Dimanche, les Émirats arabes unis ont fermement condamné une agression qualifiée de "terroriste perfide" contre un générateur électrique situé hors du périmètre intérieur de la centrale nucléaire de Barakah, dans la région d'Al Dhafra. L'attaque, menée par un drone ayant pénétré l'espace aérien émirati depuis la frontière occidentale, n'a fait aucune victime et n'a eu aucun impact sur les niveaux de sécurité radiologique.
Dans un communiqué relayé par l'agence de presse officielle WAM, le ministère des Affaires étrangères a souligné que "ces agressions constituent une escalade dangereuse, une transgression inacceptable et une menace directe pour la sécurité de l'État". Le texte ajoute que cibler des centrales nucléaires pacifiques "constitue une violation flagrante du droit international, de la Charte des Nations unies et des dispositions du droit international humanitaire", en raison des risques graves que cela ferait peser sur les civils, l'environnement et la sécurité régionale et internationale.
Le ministère a rappelé que les normes et accords internationaux pertinents, notamment les principes et résolutions de l'Agence internationale de l'énergie atomique, imposent la protection des installations nucléaires pacifiques et interdisent toute action hostile ou menace militaire contre leur sécurité.

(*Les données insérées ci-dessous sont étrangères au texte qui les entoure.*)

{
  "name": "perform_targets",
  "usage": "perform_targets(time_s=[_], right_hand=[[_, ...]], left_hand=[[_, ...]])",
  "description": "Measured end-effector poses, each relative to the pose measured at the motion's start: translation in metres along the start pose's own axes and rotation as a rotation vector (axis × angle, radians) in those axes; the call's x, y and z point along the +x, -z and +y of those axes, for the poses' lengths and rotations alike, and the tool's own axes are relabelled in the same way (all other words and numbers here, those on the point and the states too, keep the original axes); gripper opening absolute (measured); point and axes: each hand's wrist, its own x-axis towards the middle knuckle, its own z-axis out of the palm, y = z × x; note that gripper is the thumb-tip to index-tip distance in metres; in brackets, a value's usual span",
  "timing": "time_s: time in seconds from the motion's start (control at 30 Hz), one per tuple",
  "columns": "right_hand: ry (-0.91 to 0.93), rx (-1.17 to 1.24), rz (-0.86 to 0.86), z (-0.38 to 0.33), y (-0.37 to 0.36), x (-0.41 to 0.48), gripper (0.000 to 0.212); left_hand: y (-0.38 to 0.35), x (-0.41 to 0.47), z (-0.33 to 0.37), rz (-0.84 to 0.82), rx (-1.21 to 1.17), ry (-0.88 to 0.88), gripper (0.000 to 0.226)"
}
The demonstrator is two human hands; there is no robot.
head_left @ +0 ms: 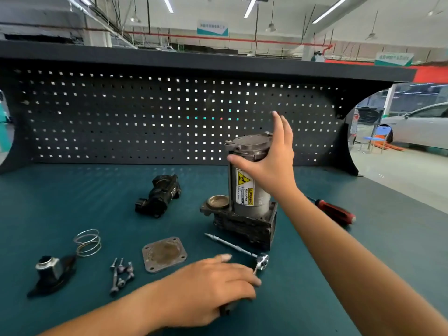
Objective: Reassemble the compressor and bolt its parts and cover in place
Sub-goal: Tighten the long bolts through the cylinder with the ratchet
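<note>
The compressor (247, 197) stands upright on the teal bench, a grey cylinder with a yellow warning label on a dark base. My right hand (269, 161) is at its top, the thumb across the front of the cylinder and the fingers straight up beside the cap. A ratchet with a long extension (261, 261) lies in front of the compressor. My left hand (208, 287) lies over its handle with the fingers curled round it. The square cover plate (164, 254) lies flat left of the ratchet, with several bolts (121, 275) in a small heap beside it.
A wire spring (87, 242), a black part with a metal sleeve (52, 272) and a black housing (158, 196) lie on the left of the bench. A red-handled screwdriver (335, 212) lies at the right behind my forearm. A pegboard (145, 117) backs the bench.
</note>
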Motion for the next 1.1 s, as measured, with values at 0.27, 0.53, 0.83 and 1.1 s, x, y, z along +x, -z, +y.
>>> perform_targets(time_s=[0.27, 0.53, 0.83, 1.1], right_hand=[[-0.226, 0.405, -0.065, 0.015, -0.014, -0.012, 0.131], [-0.203, 0.488, 0.001, 0.024, -0.024, -0.018, 0.099], [-0.174, 0.504, 0.036, 0.021, -0.023, -0.016, 0.067], [-0.201, 0.482, 0.005, 0.020, -0.025, -0.018, 0.070]], left_hand=[[0.060, 0.002, -0.026, 0.267, 0.051, 0.116, 0.061], [0.156, 0.085, -0.085, 0.082, 0.116, 0.417, 0.080], [0.171, 0.128, -0.088, -0.385, 0.229, 0.415, 0.075], [0.172, 0.131, -0.092, -0.461, 0.348, 0.411, 0.084]])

Abou Dhabi a averti qu'il "ne tolérera aucune atteinte à sa sécurité et à sa souveraineté, en toutes circonstances", et qu'il se réserve "l'intégralité de ses droits souverains, juridiques, diplomatiques et militaires" pour faire face à toute menace, allégation ou acte hostile. Cette position vise à garantir la protection de la souveraineté nationale, de l'intégrité territoriale, ainsi que des citoyens, résidents et visiteurs, conformément au droit international.
Le ministère a également insisté sur le fait que "cibler des sites vitaux et civils est condamnable et inacceptable selon toutes les normes juridiques et humanitaires", appelant à "un arrêt immédiat de ces agressions perfides" et à "un engagement total en faveur de la cessation de tous les actes hostiles".